What is being asked:
Given the records below, would you repeat exactly the lines that begin at the one containing "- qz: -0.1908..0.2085" and end at the one containing "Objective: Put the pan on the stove", inclusive?
---------- Information shown ----------
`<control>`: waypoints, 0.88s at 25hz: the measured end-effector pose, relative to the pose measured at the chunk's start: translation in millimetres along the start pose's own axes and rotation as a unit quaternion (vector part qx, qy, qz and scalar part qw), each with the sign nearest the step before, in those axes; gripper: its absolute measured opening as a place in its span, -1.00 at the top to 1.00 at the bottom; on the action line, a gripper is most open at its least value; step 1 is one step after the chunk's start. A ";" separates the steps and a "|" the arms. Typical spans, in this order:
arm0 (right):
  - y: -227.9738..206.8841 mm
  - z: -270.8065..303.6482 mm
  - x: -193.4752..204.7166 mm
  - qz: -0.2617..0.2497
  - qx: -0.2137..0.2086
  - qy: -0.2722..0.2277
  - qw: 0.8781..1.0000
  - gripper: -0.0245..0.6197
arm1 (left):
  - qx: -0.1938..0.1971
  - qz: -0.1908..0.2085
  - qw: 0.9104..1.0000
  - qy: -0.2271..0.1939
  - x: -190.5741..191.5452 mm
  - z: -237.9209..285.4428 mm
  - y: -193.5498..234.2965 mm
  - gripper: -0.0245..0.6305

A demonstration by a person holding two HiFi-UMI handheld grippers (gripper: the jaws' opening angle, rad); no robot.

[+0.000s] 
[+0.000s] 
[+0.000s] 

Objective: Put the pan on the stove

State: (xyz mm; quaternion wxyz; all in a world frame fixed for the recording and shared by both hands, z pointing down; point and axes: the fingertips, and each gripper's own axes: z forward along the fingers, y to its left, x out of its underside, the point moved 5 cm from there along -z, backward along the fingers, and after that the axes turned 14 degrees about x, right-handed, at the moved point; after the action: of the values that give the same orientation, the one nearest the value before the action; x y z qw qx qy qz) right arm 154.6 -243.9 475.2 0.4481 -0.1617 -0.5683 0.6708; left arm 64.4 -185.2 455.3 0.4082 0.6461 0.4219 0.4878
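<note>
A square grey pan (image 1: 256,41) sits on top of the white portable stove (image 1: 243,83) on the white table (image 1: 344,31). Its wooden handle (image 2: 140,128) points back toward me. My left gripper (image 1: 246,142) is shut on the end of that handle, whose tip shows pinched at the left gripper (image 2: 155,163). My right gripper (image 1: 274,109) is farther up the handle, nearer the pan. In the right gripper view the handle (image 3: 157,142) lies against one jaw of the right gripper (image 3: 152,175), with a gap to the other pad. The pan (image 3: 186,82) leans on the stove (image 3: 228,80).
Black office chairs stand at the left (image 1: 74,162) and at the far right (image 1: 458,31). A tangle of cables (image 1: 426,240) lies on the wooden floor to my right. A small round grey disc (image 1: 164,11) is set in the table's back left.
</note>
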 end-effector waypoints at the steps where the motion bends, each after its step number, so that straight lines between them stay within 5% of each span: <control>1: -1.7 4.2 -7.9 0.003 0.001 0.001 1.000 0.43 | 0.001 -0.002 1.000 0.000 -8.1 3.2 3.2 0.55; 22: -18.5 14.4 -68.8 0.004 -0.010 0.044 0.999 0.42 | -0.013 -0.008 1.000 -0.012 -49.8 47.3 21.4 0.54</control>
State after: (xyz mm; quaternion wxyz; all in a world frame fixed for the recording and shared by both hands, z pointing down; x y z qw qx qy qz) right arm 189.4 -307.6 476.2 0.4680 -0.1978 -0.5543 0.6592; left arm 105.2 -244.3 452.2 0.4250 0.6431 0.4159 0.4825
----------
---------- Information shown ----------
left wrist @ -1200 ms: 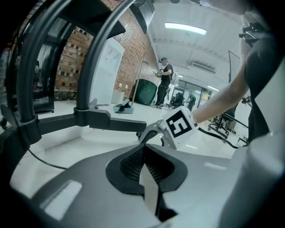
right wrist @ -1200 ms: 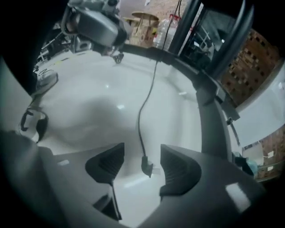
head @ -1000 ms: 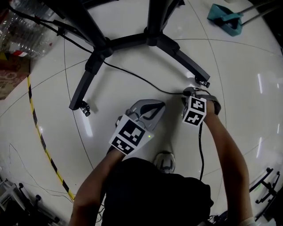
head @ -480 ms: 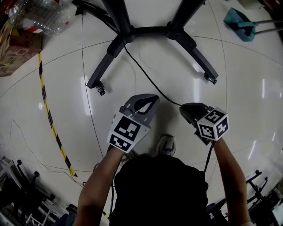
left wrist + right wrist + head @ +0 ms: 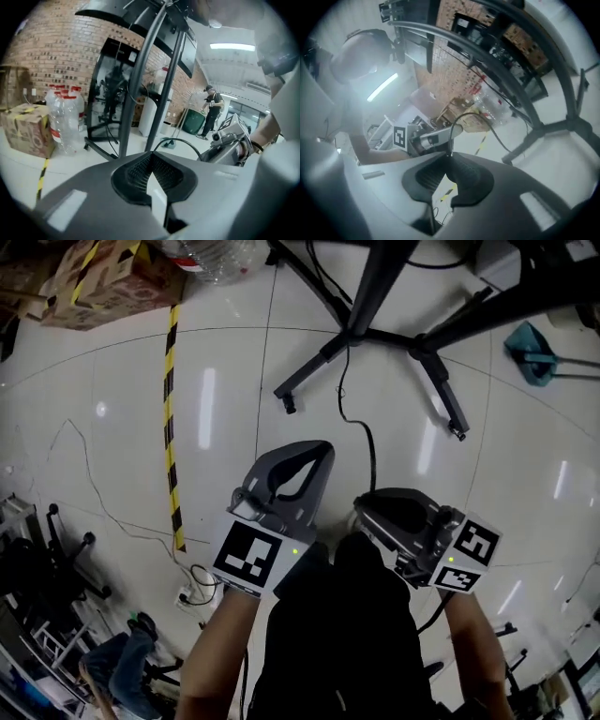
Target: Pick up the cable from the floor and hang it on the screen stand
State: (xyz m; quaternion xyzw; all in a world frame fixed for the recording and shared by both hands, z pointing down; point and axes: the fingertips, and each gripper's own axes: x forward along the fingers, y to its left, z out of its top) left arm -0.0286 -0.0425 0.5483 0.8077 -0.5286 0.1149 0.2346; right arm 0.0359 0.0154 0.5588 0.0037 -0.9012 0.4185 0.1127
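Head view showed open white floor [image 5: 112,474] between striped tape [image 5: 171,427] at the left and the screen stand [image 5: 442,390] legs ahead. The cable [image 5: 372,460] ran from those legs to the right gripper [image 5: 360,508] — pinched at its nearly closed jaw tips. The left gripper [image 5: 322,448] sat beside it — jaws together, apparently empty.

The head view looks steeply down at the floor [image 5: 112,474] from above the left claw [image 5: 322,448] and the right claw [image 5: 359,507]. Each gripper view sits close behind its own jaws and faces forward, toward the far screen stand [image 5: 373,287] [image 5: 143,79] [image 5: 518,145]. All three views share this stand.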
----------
Your solution:
  - qz: -0.1908..0.2085
  - qw: 0.9104..1.0000
  - qy: -0.2271..0.1939
  - x: -190.5741..191.5452 mm
  - z: -237.9209..285.4428 mm
  - y: -193.5498..234.2965 mm
  - gripper: -0.0245..0.6305

A demonstration by a person holding two HiFi-UMI handheld grippers (gripper: the jaws' opening angle, rad); no robot.

[+0.000s] 
[+0.000s] 
[+0.000s] 

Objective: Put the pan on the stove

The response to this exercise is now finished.